▶ **Task instructions**
For each line below, write it out exactly as it appears.

===== Collected material =====

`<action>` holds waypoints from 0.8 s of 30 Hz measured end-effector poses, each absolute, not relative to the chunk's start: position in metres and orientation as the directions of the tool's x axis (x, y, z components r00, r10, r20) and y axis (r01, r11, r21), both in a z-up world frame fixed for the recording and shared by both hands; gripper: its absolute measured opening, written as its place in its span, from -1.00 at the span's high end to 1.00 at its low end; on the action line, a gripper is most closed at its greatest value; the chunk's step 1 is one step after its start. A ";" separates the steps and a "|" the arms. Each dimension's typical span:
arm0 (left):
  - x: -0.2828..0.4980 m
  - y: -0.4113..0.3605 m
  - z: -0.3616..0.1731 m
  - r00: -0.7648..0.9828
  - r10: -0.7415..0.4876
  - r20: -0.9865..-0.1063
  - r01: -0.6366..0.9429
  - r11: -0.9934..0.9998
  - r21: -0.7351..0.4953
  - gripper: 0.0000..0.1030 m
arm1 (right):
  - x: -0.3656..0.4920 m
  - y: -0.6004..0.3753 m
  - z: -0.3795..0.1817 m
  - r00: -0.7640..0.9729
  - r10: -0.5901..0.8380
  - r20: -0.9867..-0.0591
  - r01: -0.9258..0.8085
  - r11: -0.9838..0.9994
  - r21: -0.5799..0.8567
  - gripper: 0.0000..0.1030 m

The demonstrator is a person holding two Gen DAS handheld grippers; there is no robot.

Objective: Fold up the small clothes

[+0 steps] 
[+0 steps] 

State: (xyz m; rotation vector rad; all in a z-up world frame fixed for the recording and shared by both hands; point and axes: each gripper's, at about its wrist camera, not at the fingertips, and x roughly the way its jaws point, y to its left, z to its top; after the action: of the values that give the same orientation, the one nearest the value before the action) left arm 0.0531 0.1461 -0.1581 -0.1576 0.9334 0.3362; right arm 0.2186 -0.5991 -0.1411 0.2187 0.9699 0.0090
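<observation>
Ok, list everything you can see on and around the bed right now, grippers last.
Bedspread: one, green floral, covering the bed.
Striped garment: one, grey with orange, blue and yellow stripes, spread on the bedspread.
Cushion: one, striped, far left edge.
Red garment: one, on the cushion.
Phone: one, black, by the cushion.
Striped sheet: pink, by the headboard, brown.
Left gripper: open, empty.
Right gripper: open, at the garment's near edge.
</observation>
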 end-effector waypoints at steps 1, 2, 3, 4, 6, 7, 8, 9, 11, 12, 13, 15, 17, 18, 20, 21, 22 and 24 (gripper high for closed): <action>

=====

▶ **Response**
`<action>` holds waypoints from 0.8 s of 30 Hz measured end-effector poses, each absolute, not relative to the chunk's start: position in metres and orientation as the directions of the tool's x axis (x, y, z components r00, r10, r20) and y axis (r01, r11, r21), both in a z-up world frame fixed for the recording and shared by both hands; gripper: its absolute measured opening, written as its place in its span, from -1.00 at the span's high end to 1.00 at its low end; on the action line, a gripper is most closed at its greatest value; the chunk's step 1 is one step after its start. A ";" separates the steps and a "|" the arms. Each dimension's typical span:
arm0 (left):
  - x: -0.2828..0.4980 m
  - y: -0.4113..0.3605 m
  - z: -0.3616..0.1731 m
  - r00: -0.7648..0.9828
  - r10: -0.7415..0.4876
  - r20: -0.9865..-0.1063
  - r01: -0.6366..0.9429
  - r11: -0.9934..0.9998
  - r21: -0.7351..0.4953
  - gripper: 0.0000..0.1030 m
arm1 (right):
  - x: -0.3656..0.4920 m
  - y: -0.6004..0.3753 m
  - z: -0.3795..0.1817 m
  - r00: -0.7640..0.9729
  - r10: -0.5901..0.8380
  - r20: -0.9867..-0.0591
  - r01: -0.9258..0.8085
  - r11: -0.9838..0.9994
  - r21: -0.5799..0.8567
  - gripper: 0.0000..0.1030 m

The demonstrator is a person holding two Gen DAS handheld grippers; there is no robot.

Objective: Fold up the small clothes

[+0 steps] 
[+0 steps] 

State: (xyz m; rotation vector rad; all in a z-up world frame fixed for the recording and shared by both hands; point and axes: each gripper's, at about its wrist camera, not at the fingertips, and x roughly the way its jaws point, y to its left, z to its top; after the action: of the values that give the same orientation, the one nearest the value before the action) left arm 0.0531 0.1461 -0.1581 -0.1576 0.9334 0.3362; right arm 0.2186 -0.5991 -0.1411 0.2187 0.9699 0.0090
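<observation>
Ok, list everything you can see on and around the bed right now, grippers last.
Bedspread: one, green floral, covering the bed.
Striped garment: one, grey with orange, blue and yellow stripes, spread on the bedspread.
Cushion: one, striped, far left edge.
Red garment: one, on the cushion.
Phone: one, black, by the cushion.
Striped sheet: pink, by the headboard, brown.
Left gripper: open, empty.
Right gripper: open, at the garment's near edge.
</observation>
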 end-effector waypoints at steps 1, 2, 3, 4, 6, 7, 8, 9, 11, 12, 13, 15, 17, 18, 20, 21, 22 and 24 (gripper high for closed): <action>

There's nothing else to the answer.